I studied for two months prior to the exam, nearly every day, and I did it on my own. However, firstly, I’m a language teacher, so I know how to prepare for language exams. Also, there’s a chance I could have passed the test without studying, as I knew my level was likely around B1 anyway. However, it’s not my style to take a test unprepared and I’d prefer not to throw 700 zł down the toilet. If you’re not feeling confident enough to self-study, I’d take a course. I think many of the test sites even offer courses there. So, what did I do?

Study materials

First off, I bought a book called Bądź na B1. It was ok and cheap (30 zł) but, honestly, I’d recommend the zbiory zadań on the official exam site, which has a ton of exercises to go through for FREE. In my opinion, if you go through that and do well, you’ll be sufficiently prepared.

How I studied

Basically, I did the entire book, all those exercises from the site, plus all the mock exams on the site. I was SO over it the week before the exam that I basically did nothing and let myself rest, but the week before that, I focused mainly on practice exams. I did a couple as if it really were the test, so the full written part without speaking, just to get a feel for how it would really be in terms of time and tiredness.

Youtube + Polish-speaking friends

Two other things that helped me A LOT were: the Youtube channel Pozdrowienia z Polski – this girl is a fantastic teacher and can explain things very clearly. She gives lots of writing examples, which I found absolutely invaluable. Also, my good friend, an English teacher with experience helping people pass exams, helped me go through about 4-5 full speaking exams, which made me feel confident and made a massive difference.
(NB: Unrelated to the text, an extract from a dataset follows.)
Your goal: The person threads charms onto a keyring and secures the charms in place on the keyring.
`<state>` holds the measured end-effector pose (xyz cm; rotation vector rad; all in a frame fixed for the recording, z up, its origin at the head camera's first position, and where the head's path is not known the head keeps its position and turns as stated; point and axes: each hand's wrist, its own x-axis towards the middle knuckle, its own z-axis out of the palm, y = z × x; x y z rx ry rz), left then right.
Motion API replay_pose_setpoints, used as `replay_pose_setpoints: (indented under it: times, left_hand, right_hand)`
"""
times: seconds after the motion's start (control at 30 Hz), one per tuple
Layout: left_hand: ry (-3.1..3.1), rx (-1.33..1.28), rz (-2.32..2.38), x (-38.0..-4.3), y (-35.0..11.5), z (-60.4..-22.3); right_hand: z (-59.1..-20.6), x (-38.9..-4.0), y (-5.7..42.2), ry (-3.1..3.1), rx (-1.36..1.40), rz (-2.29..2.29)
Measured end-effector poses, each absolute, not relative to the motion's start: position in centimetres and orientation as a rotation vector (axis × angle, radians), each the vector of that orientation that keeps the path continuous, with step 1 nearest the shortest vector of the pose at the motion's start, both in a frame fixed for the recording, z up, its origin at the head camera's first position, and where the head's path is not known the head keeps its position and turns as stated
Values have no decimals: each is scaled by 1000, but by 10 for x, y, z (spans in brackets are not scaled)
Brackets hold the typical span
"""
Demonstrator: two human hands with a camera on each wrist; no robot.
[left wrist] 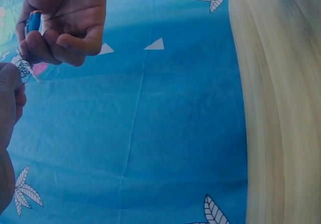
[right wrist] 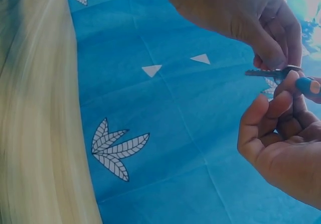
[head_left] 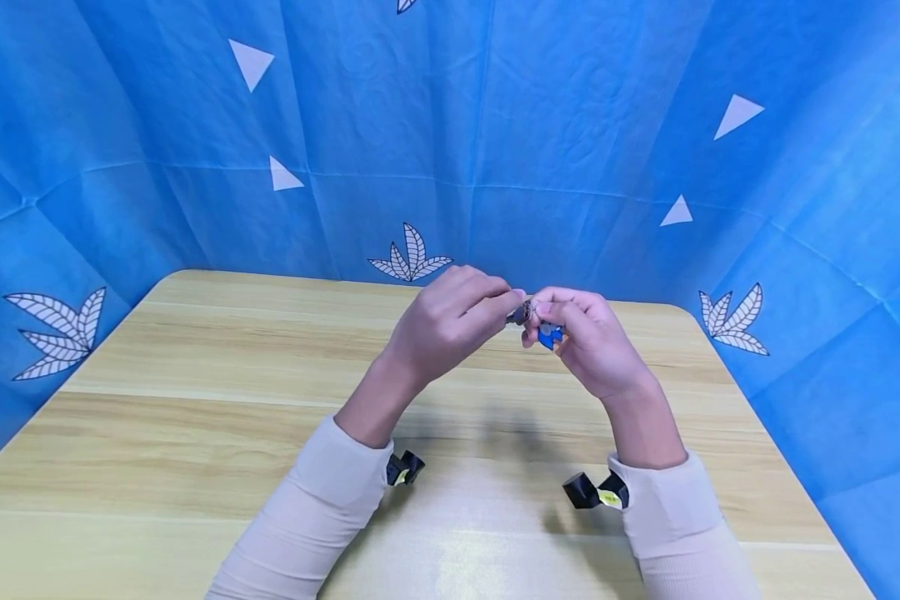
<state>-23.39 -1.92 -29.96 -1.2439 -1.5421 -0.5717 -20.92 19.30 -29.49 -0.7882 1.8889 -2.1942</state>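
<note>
Above the far part of the table, both hands meet at a small metal key ring (head_left: 527,311). My left hand (head_left: 450,321) comes from the left and pinches at the ring with thumb and fingers. A metal key (right wrist: 263,73) hangs there, its toothed blade pointing out to the side below the left fingertips. My right hand (head_left: 591,342) holds the keychain's other end between thumb and curled fingers. Its blue charm (head_left: 548,336), with a little orange, shows under the right thumb. In the left wrist view the charm (left wrist: 34,22) stands among the right fingers. Fingertips hide the exact grip points.
A light wood-grain table (head_left: 195,400) lies beneath the hands. Blue cloth (head_left: 390,108) with white triangles and leaf prints surrounds its back and sides. Black wrist camera mounts (head_left: 583,491) sit at both beige sleeve cuffs (head_left: 663,492).
</note>
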Motion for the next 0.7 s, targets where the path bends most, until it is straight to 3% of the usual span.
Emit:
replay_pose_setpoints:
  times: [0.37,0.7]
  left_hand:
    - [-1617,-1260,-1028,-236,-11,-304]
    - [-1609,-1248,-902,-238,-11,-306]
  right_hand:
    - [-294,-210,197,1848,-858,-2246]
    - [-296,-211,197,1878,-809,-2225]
If you don’t have a friend, perhaps consider getting a teacher at least for practice purposes. Do NOT go to the speaking exam without practicing with another person first. You’ll want to prepare good phrases to use and add structure to your responses.

My general thoughts/tips

What I focused on the most was writing, speaking, and grammar (obviously, it’s the hardest). Overall, the test was about what I thought it would be in terms of difficulty level. I was definitely tired after and happy that the speaking was the next day.


It went well, but I think that’s because of all the practice tests I did. Most of the listening is fairly simple and you get to hear most parts twice. Unfortunately, the FIRST exercise (and the first of the whole exam) is always played only once! It’s a series of short messages or phrases and you have to say where you would hear them or what kind of message it is. It is HARD, so practice up!
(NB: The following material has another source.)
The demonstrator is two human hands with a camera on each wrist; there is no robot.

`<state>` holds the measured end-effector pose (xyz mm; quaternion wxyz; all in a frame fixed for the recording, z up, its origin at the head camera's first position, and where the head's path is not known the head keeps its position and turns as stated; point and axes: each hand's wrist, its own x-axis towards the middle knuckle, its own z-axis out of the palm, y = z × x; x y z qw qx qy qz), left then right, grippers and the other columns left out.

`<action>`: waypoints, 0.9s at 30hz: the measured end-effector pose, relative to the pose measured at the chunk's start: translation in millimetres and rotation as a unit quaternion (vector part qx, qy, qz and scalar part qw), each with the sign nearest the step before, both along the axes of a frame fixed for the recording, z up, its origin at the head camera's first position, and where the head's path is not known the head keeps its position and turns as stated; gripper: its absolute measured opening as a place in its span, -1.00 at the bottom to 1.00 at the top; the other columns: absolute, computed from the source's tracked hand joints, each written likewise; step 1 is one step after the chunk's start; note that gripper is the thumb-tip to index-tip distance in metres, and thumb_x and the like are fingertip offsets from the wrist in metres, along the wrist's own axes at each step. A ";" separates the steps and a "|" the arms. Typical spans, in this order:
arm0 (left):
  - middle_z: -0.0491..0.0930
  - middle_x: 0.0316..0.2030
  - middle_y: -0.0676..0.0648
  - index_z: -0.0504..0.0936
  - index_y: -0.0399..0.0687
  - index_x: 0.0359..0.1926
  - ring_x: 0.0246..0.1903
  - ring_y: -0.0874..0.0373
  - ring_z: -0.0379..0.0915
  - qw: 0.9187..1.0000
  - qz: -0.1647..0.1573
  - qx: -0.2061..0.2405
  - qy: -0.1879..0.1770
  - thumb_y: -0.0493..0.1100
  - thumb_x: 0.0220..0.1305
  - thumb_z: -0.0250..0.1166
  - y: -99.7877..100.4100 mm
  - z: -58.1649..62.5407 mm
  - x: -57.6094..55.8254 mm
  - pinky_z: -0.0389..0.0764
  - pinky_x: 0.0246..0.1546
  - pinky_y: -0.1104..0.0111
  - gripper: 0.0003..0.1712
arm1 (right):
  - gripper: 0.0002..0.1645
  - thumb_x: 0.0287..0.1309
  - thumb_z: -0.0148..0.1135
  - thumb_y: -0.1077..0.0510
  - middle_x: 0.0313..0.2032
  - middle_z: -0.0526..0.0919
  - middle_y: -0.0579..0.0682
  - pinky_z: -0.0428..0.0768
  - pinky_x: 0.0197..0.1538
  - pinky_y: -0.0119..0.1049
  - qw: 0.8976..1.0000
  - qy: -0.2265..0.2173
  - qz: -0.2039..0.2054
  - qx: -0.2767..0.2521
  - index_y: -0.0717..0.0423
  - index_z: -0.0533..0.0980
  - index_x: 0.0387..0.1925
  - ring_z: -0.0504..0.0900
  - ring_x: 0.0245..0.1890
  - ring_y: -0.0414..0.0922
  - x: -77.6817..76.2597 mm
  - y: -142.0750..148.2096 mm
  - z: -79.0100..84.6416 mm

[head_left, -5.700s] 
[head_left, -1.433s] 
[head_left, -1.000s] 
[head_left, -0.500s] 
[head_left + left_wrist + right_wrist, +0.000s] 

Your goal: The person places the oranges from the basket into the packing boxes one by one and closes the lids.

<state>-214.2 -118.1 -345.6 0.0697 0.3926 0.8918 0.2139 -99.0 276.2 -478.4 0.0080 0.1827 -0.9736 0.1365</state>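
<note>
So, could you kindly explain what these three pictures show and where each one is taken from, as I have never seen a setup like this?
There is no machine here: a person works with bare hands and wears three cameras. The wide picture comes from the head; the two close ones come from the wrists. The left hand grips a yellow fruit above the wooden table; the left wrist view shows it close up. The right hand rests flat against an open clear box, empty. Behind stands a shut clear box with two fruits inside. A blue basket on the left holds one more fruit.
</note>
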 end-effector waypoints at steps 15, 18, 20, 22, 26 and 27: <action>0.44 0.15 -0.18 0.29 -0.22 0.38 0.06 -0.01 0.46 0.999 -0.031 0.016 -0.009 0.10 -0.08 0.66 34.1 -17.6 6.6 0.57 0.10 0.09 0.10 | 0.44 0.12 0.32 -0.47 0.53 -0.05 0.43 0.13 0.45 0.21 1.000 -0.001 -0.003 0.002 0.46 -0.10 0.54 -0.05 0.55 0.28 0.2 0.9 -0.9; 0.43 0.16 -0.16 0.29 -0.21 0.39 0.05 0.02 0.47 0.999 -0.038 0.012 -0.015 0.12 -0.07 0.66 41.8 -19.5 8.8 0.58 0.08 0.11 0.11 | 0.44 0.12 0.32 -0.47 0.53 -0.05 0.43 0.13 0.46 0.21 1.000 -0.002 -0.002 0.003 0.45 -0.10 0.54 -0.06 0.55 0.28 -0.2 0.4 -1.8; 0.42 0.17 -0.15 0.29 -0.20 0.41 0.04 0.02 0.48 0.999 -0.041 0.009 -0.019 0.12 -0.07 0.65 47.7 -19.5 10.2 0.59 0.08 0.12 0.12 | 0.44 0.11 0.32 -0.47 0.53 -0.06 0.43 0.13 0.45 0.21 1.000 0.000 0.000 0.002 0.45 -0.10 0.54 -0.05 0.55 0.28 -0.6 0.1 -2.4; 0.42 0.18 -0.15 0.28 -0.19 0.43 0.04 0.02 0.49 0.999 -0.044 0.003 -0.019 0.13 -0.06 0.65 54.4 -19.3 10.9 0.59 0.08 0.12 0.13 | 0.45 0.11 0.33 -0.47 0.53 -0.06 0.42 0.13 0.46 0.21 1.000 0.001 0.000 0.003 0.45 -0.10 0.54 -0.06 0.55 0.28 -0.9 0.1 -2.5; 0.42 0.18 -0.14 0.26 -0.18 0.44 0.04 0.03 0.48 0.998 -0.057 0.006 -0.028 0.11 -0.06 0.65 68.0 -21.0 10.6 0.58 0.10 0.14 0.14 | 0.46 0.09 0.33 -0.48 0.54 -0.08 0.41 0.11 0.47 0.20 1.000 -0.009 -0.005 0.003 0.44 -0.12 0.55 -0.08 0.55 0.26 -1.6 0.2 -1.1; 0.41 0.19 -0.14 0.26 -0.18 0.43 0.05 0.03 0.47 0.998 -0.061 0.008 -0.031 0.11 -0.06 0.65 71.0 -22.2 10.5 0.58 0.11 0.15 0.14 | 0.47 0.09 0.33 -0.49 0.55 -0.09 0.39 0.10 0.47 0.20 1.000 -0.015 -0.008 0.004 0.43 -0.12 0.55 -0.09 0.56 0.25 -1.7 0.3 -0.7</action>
For me, reading is always the easiest, so I wasn’t too worried about it. Honestly though, the actual test was harder than I thought it would be, which goes to show that you should practice even if you don’t think something will be difficult for you.


Dun dun dun… There’s no getting around it and there’s nothing you can do except tons of exercises and just go with your gut when in doubt. There could be anything on the test, but it’s mostly things like przypadki (Polish cases), superlatives/comparatives, conditionals, all that fun stuff. All in all, it’s just fucking tough, but that’s Polish grammar for ya 🥺😩


The speaking exam is made up of three exercises – describing a picture, a monologue, and a dialogue. I was pretty nervous about the speaking but it turned out to be a lot easier than I thought on the actual test! Nice examiners, no stress. They even stopped me before I finished my answers. Ultimately, practice with someone!! Answering exam questions is never the same as chatting with someone in real life.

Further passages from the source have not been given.